How to configure /etc/ssh/sshd_config file
The sshd_config file refers to the main configuration file that allows the user to make the changes in the features of SSH protocol. There are many features for this protocol and these can be made or changed according to the users needs. And by making configuration changes it also allows the user to provide more security to server/system that we are using. Some of the main features are listed below.
Port 22 The port option specifies which port the SSH daemon listens for incoming connections. The default port specified for this is port 22.
ListenAddress This address specifies the IP address of the interface network on which ssh server daemon socket is bind. The default ListenAddress is 0.0.0.0.
ServerKeyBits 1024 This option is useful when we create the server key. For example: To enable key authentication we usually create the public/private key pair and this option is used when creating this key. From this feature the key is generated with the bits mentioned in this option.

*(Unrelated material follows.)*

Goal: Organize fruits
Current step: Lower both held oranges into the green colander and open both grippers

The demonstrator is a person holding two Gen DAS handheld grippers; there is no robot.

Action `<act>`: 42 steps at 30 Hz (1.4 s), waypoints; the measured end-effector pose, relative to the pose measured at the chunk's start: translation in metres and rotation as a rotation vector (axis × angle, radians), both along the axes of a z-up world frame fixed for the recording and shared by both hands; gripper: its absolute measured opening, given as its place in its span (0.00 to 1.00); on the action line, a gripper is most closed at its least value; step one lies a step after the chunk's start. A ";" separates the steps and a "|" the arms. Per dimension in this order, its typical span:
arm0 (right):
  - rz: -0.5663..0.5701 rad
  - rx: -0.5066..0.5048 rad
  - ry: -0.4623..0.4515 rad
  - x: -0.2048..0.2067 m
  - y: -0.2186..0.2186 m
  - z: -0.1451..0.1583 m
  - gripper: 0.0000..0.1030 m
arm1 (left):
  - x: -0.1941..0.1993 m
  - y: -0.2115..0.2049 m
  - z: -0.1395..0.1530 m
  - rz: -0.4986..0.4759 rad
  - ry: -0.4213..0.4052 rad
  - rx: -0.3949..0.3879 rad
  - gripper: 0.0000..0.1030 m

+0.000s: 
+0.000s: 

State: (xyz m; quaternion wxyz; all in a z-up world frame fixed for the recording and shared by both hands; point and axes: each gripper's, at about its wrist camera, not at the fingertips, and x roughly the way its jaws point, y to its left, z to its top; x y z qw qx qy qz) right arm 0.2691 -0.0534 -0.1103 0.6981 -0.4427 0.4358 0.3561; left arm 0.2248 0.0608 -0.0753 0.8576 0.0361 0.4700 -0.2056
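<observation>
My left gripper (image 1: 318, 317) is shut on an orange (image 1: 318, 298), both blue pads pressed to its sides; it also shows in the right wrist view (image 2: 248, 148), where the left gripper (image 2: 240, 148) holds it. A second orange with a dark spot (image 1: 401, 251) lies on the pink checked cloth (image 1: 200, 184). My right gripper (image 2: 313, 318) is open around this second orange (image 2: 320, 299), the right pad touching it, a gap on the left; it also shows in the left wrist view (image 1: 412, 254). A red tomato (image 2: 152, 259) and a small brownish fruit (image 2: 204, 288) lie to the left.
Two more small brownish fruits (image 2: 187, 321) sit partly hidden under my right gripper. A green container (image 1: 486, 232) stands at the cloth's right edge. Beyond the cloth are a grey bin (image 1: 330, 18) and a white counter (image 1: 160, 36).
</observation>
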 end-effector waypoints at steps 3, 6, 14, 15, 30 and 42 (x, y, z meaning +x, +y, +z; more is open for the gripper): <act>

LoginGrace time 600 The 'LoginGrace time' option specifies how long the server has to wait untill getting disconnected from the server if the user has not successfully disconnected from the server.
KeyRegenerationInterval 3600 The 'KeyRegenerationInterval' option specifies how long the server should wait before it automatically generated the key. The 'KeyRegenerationInterval' is shown in seconds.

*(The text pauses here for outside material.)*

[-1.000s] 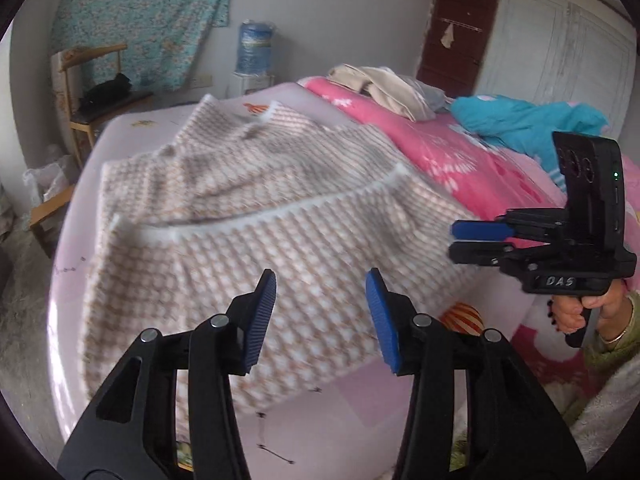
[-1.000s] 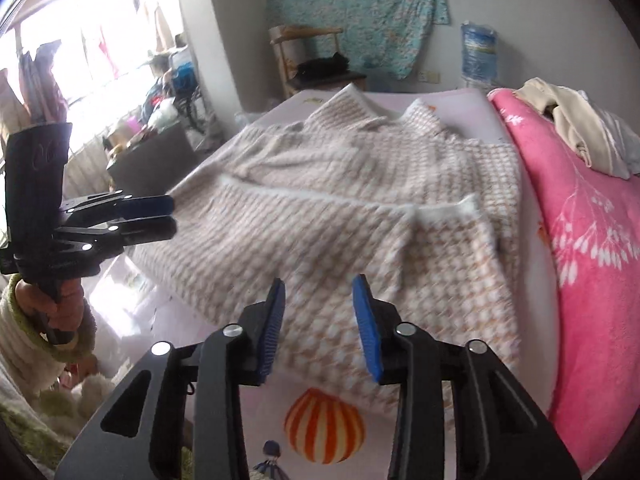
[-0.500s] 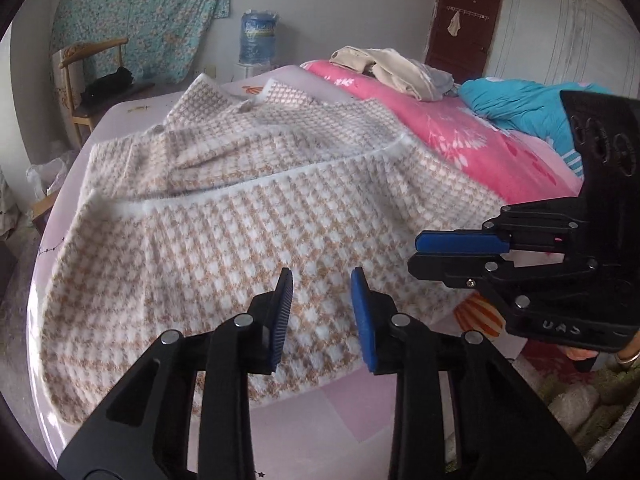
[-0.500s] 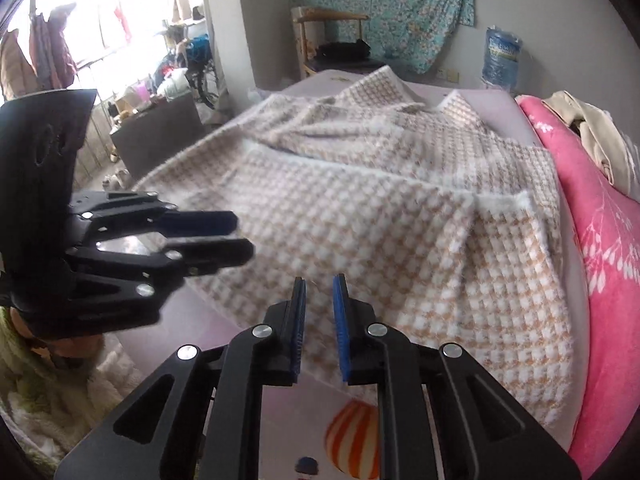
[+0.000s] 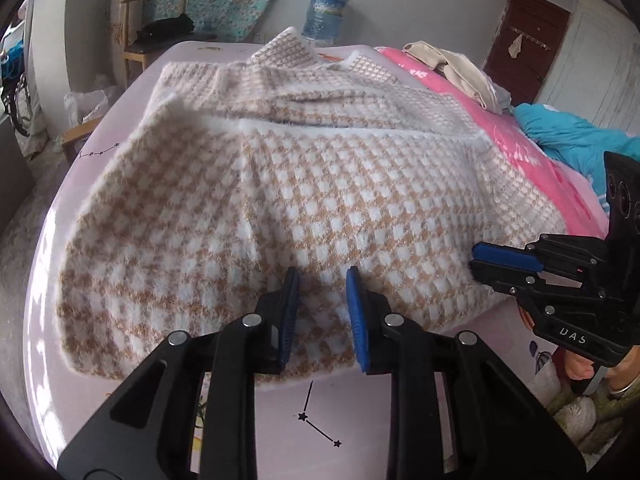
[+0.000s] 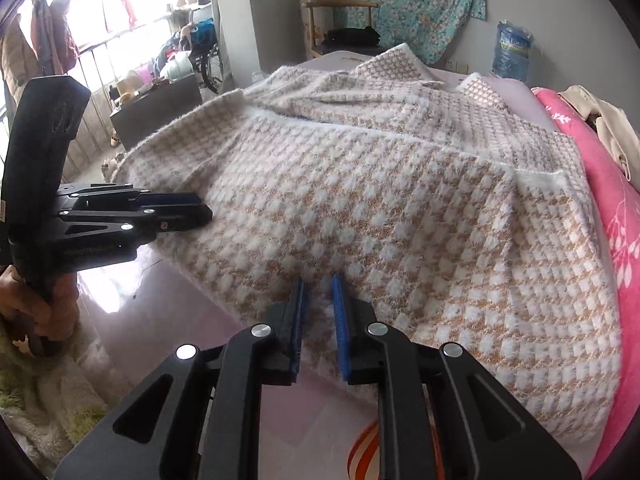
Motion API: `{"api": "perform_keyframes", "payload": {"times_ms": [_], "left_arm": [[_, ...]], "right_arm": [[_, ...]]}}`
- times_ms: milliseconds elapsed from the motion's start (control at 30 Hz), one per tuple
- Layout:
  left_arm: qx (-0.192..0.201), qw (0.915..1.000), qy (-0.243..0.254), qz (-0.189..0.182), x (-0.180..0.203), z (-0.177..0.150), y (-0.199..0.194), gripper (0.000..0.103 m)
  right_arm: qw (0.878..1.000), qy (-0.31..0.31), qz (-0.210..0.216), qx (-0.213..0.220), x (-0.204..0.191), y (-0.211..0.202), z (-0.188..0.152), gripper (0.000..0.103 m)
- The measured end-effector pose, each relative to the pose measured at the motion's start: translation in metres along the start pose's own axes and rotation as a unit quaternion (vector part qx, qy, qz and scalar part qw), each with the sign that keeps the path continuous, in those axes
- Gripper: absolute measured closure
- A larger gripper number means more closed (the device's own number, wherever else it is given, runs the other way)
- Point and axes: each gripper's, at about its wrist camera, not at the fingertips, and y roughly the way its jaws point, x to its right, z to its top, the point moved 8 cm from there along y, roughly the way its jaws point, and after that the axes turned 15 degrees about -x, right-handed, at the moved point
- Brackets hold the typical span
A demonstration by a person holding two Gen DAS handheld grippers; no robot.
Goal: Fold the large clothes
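Spread across the pale pink bed sheet (image 5: pixel 248 420): a large tan-and-white checked garment (image 5: pixel 320 208), collar end toward the far wall, near hem along the bed's front edge. Left gripper (image 5: pixel 320 312) low over that near hem, jaws closing, fuzzy fabric bunched between the blue pads (image 5: pixel 290 312), though a gap remains and no firm pinch yet. Right gripper (image 6: pixel 318 320) at the hem further along, jaws nearly together, a tuft of knit squeezed between them. Beside the garment, a pink blanket (image 6: pixel 612 216); cream clothes (image 5: pixel 460 72) piled beyond. By the wall, a water bottle (image 5: pixel 324 16).
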Motion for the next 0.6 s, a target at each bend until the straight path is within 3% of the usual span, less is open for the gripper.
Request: {"api": "perform_keyframes", "payload": {"times_ms": [100, 167, 300, 433, 533, 600], "left_arm": [[0.023, 0.9993, -0.002, 0.028, -0.012, 0.002, -0.019, 0.078], [0.020, 0.9985, -0.023, 0.046, -0.032, -0.003, -0.020, 0.078], [0.017, 0.9984, -0.047, 0.026, -0.053, -0.005, -0.013, 0.080], [0.036, 0.9968, -0.053, 0.047, -0.054, 0.004, -0.028, 0.072], [0.053, 0.9928, -0.085, 0.065, -0.077, 0.007, -0.039, 0.061], [0.037, 0.9914, -0.112, 0.057, -0.093, 0.008, -0.032, 0.060]], "right_arm": [[1.000, 0.006, -0.016, 0.016, 0.008, -0.020, -0.005, 0.089], [0.999, 0.025, -0.020, 0.003, 0.020, -0.014, -0.015, 0.089], [0.996, 0.077, 0.043, 0.008, 0.034, -0.004, -0.019, 0.087], [0.996, 0.088, 0.032, 0.010, 0.040, -0.020, -0.021, 0.087], [0.992, 0.122, 0.017, 0.036, 0.061, -0.039, -0.031, 0.080], [0.988, 0.152, -0.007, 0.026, 0.080, -0.034, -0.040, 0.064]]}}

RSAAuthentication yes This option specifies to try RSA authentication which provides more security for your servers. This option enables the public and private key pair generated by the ssh-keygen option.
PermitEmptyPasswords yes This option provides login using a null password. This is useful when transfering files between server or while taking an automated backup of the system
PasswordAuthentication yes 'PasswordAuthentication' specifies whether we should use password-based authentication. By enabling this option users can login to the system using the password set. As mentioned we can enable both password as well as key based authentication to servers.

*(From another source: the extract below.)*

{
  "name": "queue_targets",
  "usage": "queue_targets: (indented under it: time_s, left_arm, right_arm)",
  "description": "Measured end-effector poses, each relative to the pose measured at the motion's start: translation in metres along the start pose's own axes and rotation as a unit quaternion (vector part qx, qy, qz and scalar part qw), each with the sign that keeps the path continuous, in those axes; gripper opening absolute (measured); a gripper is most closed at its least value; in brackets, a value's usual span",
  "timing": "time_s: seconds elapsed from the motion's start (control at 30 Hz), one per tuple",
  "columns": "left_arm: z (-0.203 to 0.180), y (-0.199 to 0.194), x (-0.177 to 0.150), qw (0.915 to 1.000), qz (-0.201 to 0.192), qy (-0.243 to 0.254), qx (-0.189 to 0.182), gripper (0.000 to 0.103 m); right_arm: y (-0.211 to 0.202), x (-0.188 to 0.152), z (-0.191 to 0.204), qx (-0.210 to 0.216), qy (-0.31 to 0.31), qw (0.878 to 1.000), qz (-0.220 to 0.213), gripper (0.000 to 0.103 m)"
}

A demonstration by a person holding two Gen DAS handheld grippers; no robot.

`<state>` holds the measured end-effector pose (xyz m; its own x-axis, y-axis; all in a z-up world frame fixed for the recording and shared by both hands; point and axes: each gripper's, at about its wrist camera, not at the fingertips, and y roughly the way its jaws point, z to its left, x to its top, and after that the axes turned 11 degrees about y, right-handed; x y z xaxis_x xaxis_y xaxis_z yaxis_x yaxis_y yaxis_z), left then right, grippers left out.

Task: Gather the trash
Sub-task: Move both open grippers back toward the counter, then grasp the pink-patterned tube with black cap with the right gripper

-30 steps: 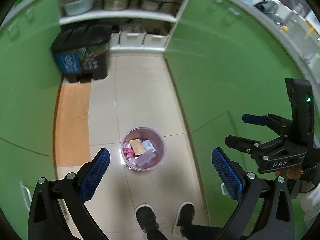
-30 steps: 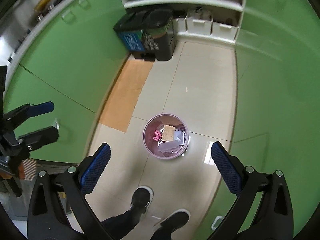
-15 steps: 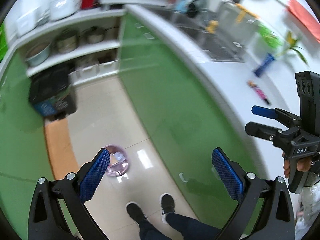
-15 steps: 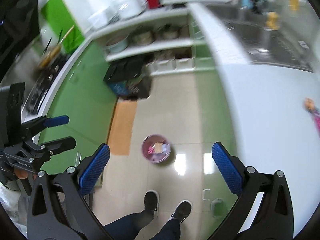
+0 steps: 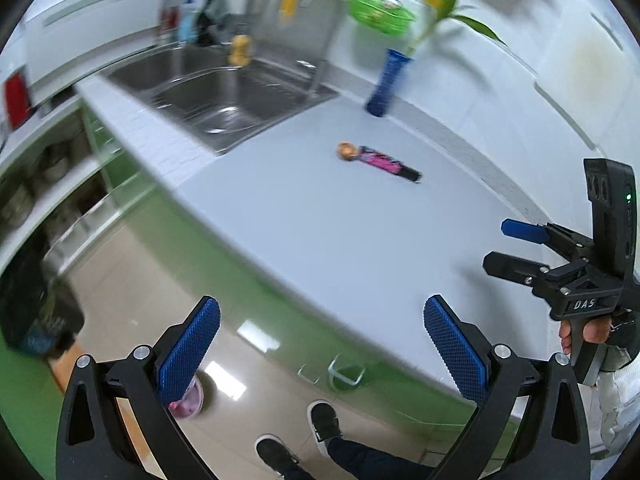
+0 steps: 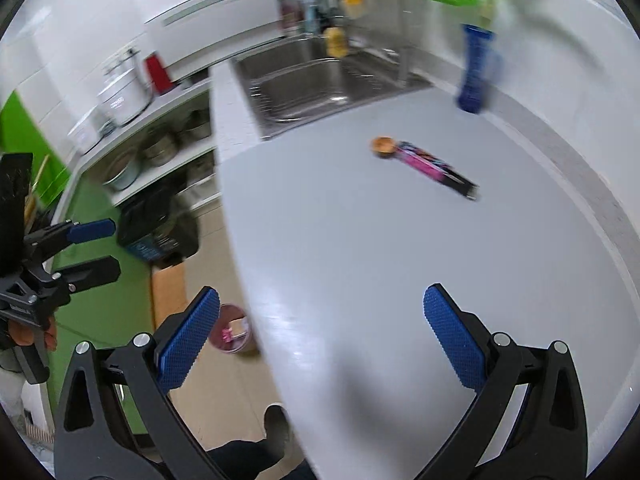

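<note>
A pink and black wrapper (image 5: 386, 163) with a small orange cap (image 5: 347, 151) at its end lies on the white counter (image 5: 320, 220); it also shows in the right wrist view (image 6: 434, 169). My left gripper (image 5: 320, 344) is open and empty, over the counter's front edge. My right gripper (image 6: 320, 332) is open and empty, above the near counter, and shows in the left wrist view (image 5: 505, 246). A pink trash bin (image 6: 231, 330) holding trash stands on the floor below, partly hidden behind my fingers.
A steel sink (image 5: 228, 96) is set in the counter's far left. A blue vase (image 5: 386, 82) with a plant stands at the back wall. Open shelves with pots (image 6: 160, 148) and a dark bin (image 6: 158, 224) stand across the floor.
Both grippers have swung up from the floor bin to the counter. The wrapper and sink have come into view and the pink bin has dropped to the lower edge.
</note>
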<state>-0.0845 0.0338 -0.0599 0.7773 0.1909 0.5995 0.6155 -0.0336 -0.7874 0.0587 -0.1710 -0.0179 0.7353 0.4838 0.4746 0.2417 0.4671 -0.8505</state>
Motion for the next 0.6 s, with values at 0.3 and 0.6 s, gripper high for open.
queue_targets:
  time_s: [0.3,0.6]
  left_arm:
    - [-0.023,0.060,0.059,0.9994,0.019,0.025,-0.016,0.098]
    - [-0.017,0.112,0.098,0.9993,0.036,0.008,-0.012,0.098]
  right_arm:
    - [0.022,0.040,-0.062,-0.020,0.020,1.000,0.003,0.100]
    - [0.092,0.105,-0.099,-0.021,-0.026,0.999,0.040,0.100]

AllowUsers admin This option specifies which all users are permitted to login via SSH to the system. We can enable multiple user entries here by adding user names seperated by spaces.
StrictModes yes The 'StrictModes' option specifies whether ssh should check user's permissions in their home directory and also the r hosts files before accepting the login to the system. This option must be enabled as users may leave their folders or files in writable mode for all.
These are some of the main configurations changes that are to be made in the sshd_config file to prevent unwanted logins to the system and also to provide more security for its users.
PermitRootLogin yes This option permits root login via SSH to server. This option should always be set to 'Yes' so as to allow SSH access for the root user to server.